Mathematics will remain compulsory in primary and senior schools, Education Cabinet Secretary Julius Ogamba now says.
According to Ogamba, this follows extensive consultations with stakeholders where a proposal last month to make it optional was dropped.
“Majority of stakeholders during competency based county dialogues were of the view that mathematics as a subject should be compulsory in senior school,” said Ogamba on Thursday, April 24.
Arts students will now be required to learn a simplified version of the subject.
This is contrary to an initial proposal to make Maths optional for learners under the Competency Based Curriculum (CBC), marking a drastic shift from the phased out 8-4-4 system.

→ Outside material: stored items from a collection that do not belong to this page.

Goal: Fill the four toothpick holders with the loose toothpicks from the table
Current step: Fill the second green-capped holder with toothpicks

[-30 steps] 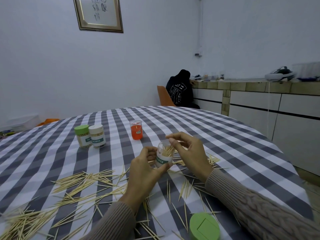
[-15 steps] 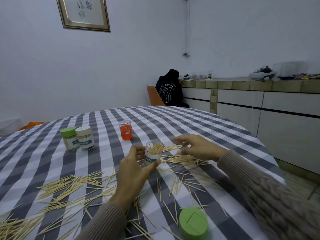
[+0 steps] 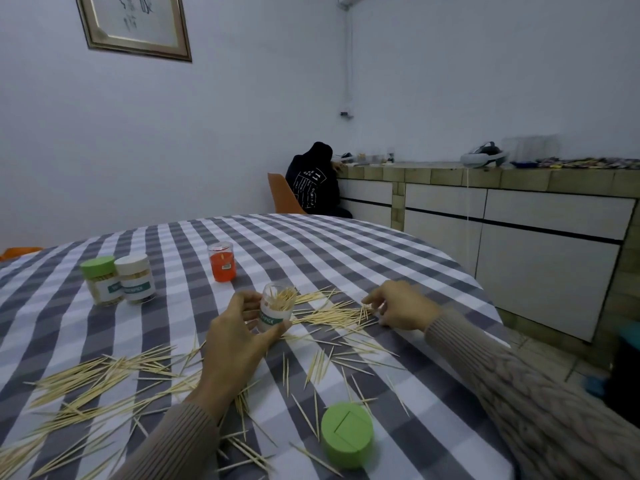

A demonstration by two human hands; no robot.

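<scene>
Tablecloth, grey-and-white checked, carries the whole job. Loose toothpicks lie in a dense patch right of centre and in a wider scatter at near left.

Left hand grips the open toothpick holder at centre, fingers curled round its labelled wall; it stands partly filled and slightly tilted. Right hand rests on the right end of the dense patch, fingers bent down onto the sticks (whether any are pinched cannot be told).

Risks, as a judgement:
- A crooked bundle may catch the holder's rim and spill back out.
- A slack left grip would let the tilted holder tip.

Surroundings: green lid lies at near right, among stray sticks. Two capped holders stand touching at far left; the orange holder stands behind the held one. Nothing blocks the path between patch and mouth.
</scene>
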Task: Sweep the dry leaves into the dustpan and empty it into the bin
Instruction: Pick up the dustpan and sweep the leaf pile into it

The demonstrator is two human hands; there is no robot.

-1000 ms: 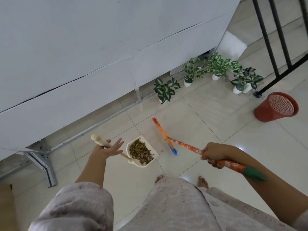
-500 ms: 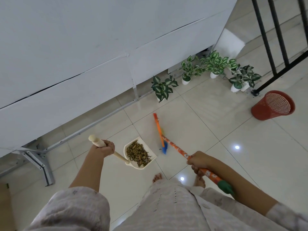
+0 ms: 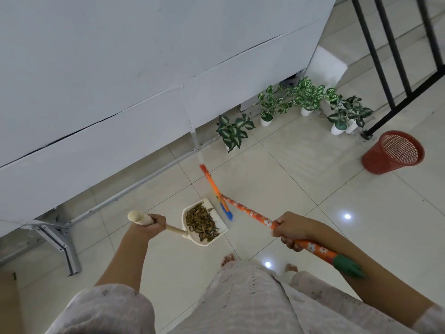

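Observation:
A cream dustpan [image 3: 222, 227] sits low over the tiled floor, filled with a heap of dry brown leaves [image 3: 201, 221]. My left hand [image 3: 148, 226] grips its long wooden handle near the top end. My right hand [image 3: 290, 229] grips the orange flowered handle of a broom [image 3: 245, 209], whose orange and blue head [image 3: 216, 191] stands just right of the dustpan's mouth. The red mesh bin [image 3: 392, 151] stands empty at the far right, well away from both hands.
A white panel wall [image 3: 120, 80] on a metal frame [image 3: 60, 237] runs along the left. Several potted plants [image 3: 233, 132] line its base toward a black railing [image 3: 395, 51]. My bare feet [image 3: 227, 259] stand just behind the dustpan. A white foam block [image 3: 325, 66] leans behind the plants.
My left hand, open on the dustpan handle a second ago, has closed round it. The broom head swung left, closer to the dustpan's mouth.

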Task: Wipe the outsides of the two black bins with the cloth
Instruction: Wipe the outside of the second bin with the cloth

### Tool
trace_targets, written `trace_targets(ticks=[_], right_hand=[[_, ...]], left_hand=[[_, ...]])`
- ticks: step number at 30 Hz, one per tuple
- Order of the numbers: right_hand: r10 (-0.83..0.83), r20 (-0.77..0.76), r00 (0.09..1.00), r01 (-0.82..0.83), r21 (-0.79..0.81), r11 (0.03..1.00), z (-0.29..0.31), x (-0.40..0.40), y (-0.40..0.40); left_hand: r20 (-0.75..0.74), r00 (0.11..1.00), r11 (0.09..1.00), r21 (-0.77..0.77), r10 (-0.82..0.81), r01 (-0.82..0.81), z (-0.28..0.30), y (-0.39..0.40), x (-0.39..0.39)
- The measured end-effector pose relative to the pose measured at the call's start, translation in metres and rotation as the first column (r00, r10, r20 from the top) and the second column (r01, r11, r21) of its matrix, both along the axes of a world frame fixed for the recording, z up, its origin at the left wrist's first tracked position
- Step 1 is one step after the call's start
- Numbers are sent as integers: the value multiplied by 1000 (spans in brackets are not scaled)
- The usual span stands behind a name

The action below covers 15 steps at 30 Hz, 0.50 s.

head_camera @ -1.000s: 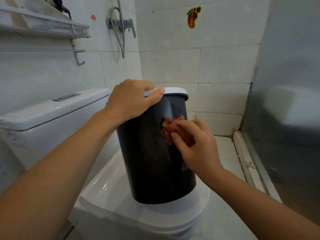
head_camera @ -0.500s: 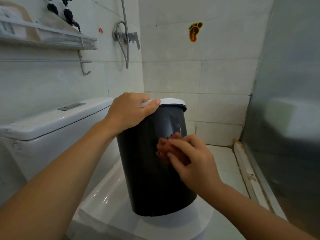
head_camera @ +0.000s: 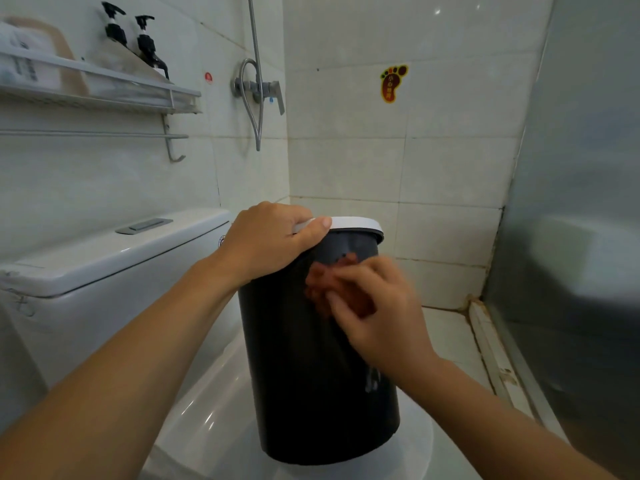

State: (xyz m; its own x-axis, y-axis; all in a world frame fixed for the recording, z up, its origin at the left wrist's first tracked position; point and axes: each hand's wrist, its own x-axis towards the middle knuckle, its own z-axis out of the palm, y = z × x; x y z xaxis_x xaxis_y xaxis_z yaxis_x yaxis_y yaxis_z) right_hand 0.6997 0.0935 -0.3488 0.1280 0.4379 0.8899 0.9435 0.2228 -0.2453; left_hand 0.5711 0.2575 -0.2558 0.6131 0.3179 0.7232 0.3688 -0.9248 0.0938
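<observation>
We hold the black bin upright on the closed toilet lid, our left hand curled over its white rim, thumb along the rim's edge. Just below and to the right of that hand, our right hand presses the reddish cloth against the bin's upper side, fingers bent round the bunched fabric; this hand is blurred. The cistern sits left of our left hand.
</observation>
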Motion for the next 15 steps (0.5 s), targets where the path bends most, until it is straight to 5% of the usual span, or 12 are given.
trace_targets(ticks=[5, 11, 15], right_hand=[[-75, -348, 934, 100, 53, 994, 25, 7, 16], [69, 81, 994, -62, -96, 993, -21, -6, -12], [45, 5, 999, -44, -70, 997, -13, 2, -9]], left_hand=[[-17, 999, 1000, -8, -29, 29, 1, -1, -1], [17, 1000, 1000, -16, -9, 9, -1, 6, -6], [21, 1000, 1000, 10, -13, 13, -2, 4, -1]])
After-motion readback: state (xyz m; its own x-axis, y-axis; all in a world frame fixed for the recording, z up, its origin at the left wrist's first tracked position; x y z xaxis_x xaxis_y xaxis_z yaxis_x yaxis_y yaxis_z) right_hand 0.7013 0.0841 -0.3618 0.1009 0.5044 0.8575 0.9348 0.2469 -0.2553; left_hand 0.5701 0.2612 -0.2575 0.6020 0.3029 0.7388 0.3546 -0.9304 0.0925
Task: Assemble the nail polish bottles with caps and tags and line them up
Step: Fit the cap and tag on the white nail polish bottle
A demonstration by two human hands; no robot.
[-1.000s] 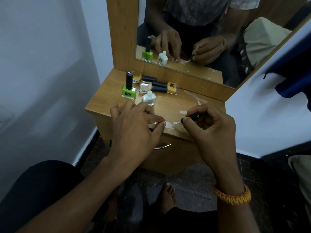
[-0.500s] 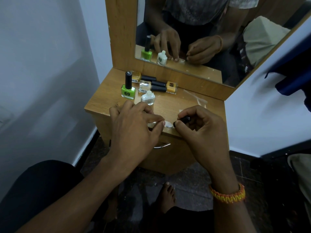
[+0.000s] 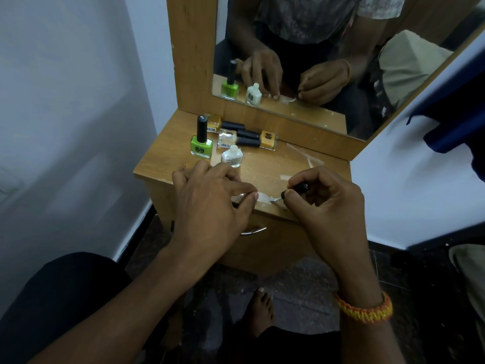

In the system, students would have taken four compulsory subjects, namely English or Kenya Sign Language, Kiswahili, Physical Education, and Community Service Learning and learners would then have chosen three other subjects from a pool of 38 options.
However, this move has now been dropped by the government.
“We have listened to your concerns, consulted with the Kenya Institute of Curriculum Development (KICD), and resolved that some form of mathematics be made compulsory for the two pathways that are not STEM,” said Ogamba.
According to the Education CS, students in STEM pathway will take pure mathematics and the other two pathways having a simplified formal math.
“Some form of mathematics will be made compulsory for the two pathways that are not the STEM pathways. This will make us have math in all the three pathways in senior schools,” he added.